Le dimissioni presentate in extremis gli hanno evitato i domiciliari, ma non lo hanno messo al riparo dal peso delle accuse. Secondo quanto riportato da La Gazzetta del Mezzogiorno, il giudice per le indagini preliminari di Lecce Angelo Zizzari ha definito Alessandro Delli Noci, ex assessore regionale allo Sviluppo economico della Puglia, come il “politico di riferimento” in un “nucleo operativo” composto da imprenditori e intermediari interessati ad accaparrarsi fondi pubblici e autorizzazioni.
Un sistema di scambi e favori
Nel provvedimento emesso dal gip, si parla apertamente di “gruppi di potere più o meno palesi” cui l’ex assessore avrebbe “vocato l’esercizio del suo mandato pubblico, oggi come, all’evidenza, pro futuro”, in cambio di appoggi elettorali e finanziamenti. A dimostrazione della “pregnante, complessa dimensione solidaristica” di questo patto illecito, ci sarebbero cene elettorali, contributi economici per 5mila euro alla sua associazione, assunzioni in supermercati legati agli imprenditori coinvolti e persino 9mila euro spesi in sushi nel ristorante “Livingstone” riconducibile a Alfredo Barone, 68 anni, imprenditore finito in carcere.
Le altre misure cautelari
Oltre a Barone, il gip ha disposto i domiciliari per l’imprenditore Marino Congedo e per l’ingegnere barese Maurizio Laforgia, ritenuto l’intermediario tra Delli Noci e il gruppo imprenditoriale. Sospensione dai pubblici uffici per altri quattro indagati: Ilaria Santoro (segretaria di Barone), il commercialista Giovanni Rapanà, Michele Barba e Corrado Congedo, indicati come prestanome.
Il ruolo di Delli Noci
Le accuse mosse dalla Procura, rappresentata dai pm Alessandro Prontera e Massimiliano Carducci, parlano di un’associazione a delinquere finalizzata a corruzione, turbativa d’asta e frodi sui finanziamenti. Il giudice ha riconosciuto l’impianto accusatorio, evidenziando che i favori ricevuti da Delli Noci “assumono rilevanza penale proprio perché contestualizzati nell’ambito palesemente delittuoso di un accordo illecito di sostegno continuativo”. Un patto che, secondo quanto emerso da alcune chat sequestrate il 5 giugno, sarebbe tuttora in corso.

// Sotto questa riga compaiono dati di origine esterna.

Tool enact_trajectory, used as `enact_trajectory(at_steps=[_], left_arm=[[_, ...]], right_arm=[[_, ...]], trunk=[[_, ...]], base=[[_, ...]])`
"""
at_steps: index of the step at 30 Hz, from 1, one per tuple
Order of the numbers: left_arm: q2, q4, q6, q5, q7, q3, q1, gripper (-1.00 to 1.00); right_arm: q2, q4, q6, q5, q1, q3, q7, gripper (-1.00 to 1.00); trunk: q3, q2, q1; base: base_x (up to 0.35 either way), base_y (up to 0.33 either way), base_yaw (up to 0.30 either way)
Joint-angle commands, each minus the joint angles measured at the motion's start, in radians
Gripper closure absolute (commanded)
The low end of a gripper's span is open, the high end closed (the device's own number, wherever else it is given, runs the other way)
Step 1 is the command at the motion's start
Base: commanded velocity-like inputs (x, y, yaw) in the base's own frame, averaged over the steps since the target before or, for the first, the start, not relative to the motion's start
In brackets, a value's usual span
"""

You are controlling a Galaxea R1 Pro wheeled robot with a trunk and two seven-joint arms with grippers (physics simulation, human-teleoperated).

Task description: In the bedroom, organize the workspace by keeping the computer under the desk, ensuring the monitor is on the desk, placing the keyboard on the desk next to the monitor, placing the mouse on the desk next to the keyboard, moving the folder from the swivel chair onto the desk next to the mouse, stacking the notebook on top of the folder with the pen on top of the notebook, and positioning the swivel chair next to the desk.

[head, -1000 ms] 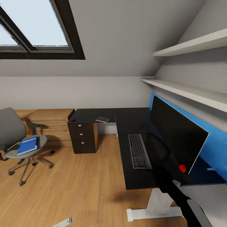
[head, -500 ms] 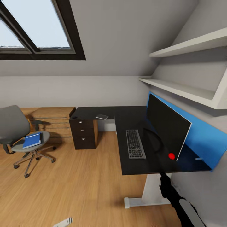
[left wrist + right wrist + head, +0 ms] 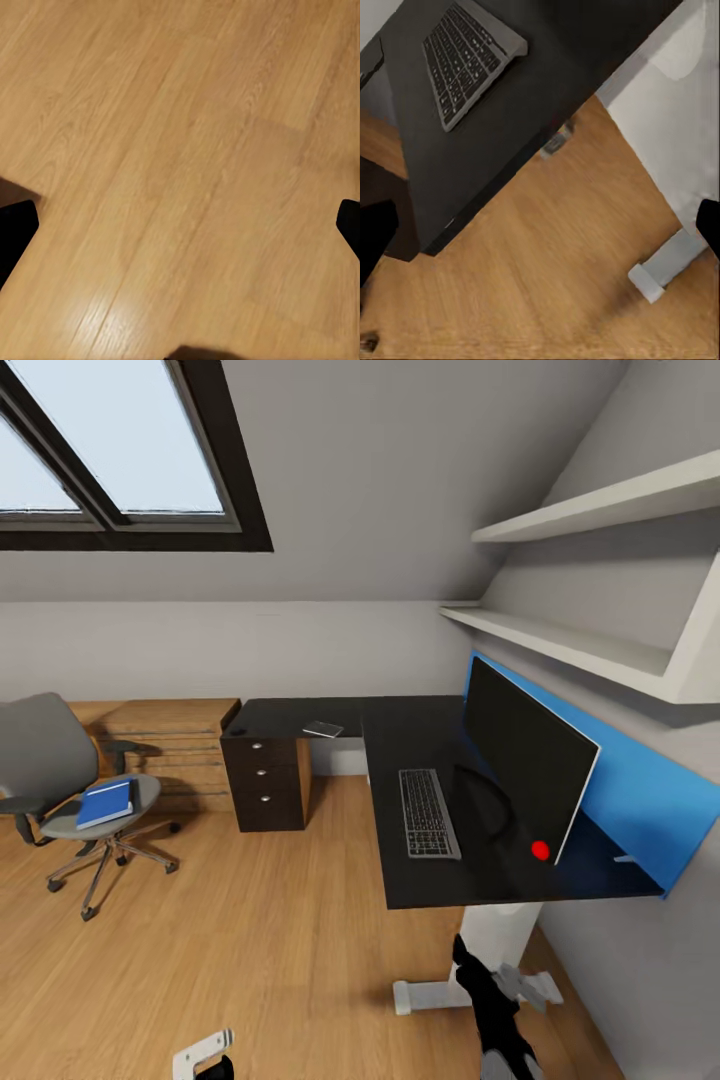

“Sistema trasversale di corruttela”
Il gip descrive un meccanismo radicato, operativo dal 2019 – quando Delli Noci era vicesindaco di Lecce – e mai interrotto. “Nulla è mai cambiato”, scrive Zizzari, parlando di un “gravissimo allarme sociale” che coinvolge un “sistema di corruttela che lega trasversalmente il territorio salentino alla Regione Puglia”. Un sistema, aggiunge il giudice, alimentato da “un radicato senso di impunità” da parte degli indagati.
Alla luce delle dimissioni, la procura ha riconosciuto il venir meno delle esigenze cautelari per Delli Noci e per due ex funzionari comunali colti con una mazzetta in mano, Lino Capone e Angelo Mazzotta. Ma il gip ha precisato che ciò non cancella la gravità delle condotte e che l’istruttoria a carico dell’ex assessore resta pienamente fondata.
Le reazioni: il post di Delli Noci e il sostegno di Emiliano
Delli Noci ha affidato ai social un lungo commento personale. In un post su Facebook ha raccontato l’abbraccio ritrovato con i genitori e la compagna, il dialogo con i figli, e ha espresso gratitudine per le numerose manifestazioni di solidarietà ricevute: “Qualcosa di buono l’ho fatta – ha scritto – perché momenti come questi riescono a demolire chi sei e ogni briciolo di forza che ti resta. Grazie a tutti voi non mi sono mai arreso, né sentito solo”.
Non sono mancati anche riferimenti polemici: Delli Noci ha riservato parole dure a chi ha utilizzato il momento per colpirlo con “odio e disprezzo”, accusando chi “parla senza sapere” di ferire intere famiglie. Ha infine ribadito la propria fiducia nella giustizia e la volontà di dimostrare la sua innocenza “con la forza della verità e dell’amore sincero”.
Al suo fianco, anche il presidente della Regione Puglia Michele Emiliano, che sui social ha rilanciato il suo appoggio scrivendo: “Hasta la victoria! Fino all’assoluzione con fiducia nella giustizia”.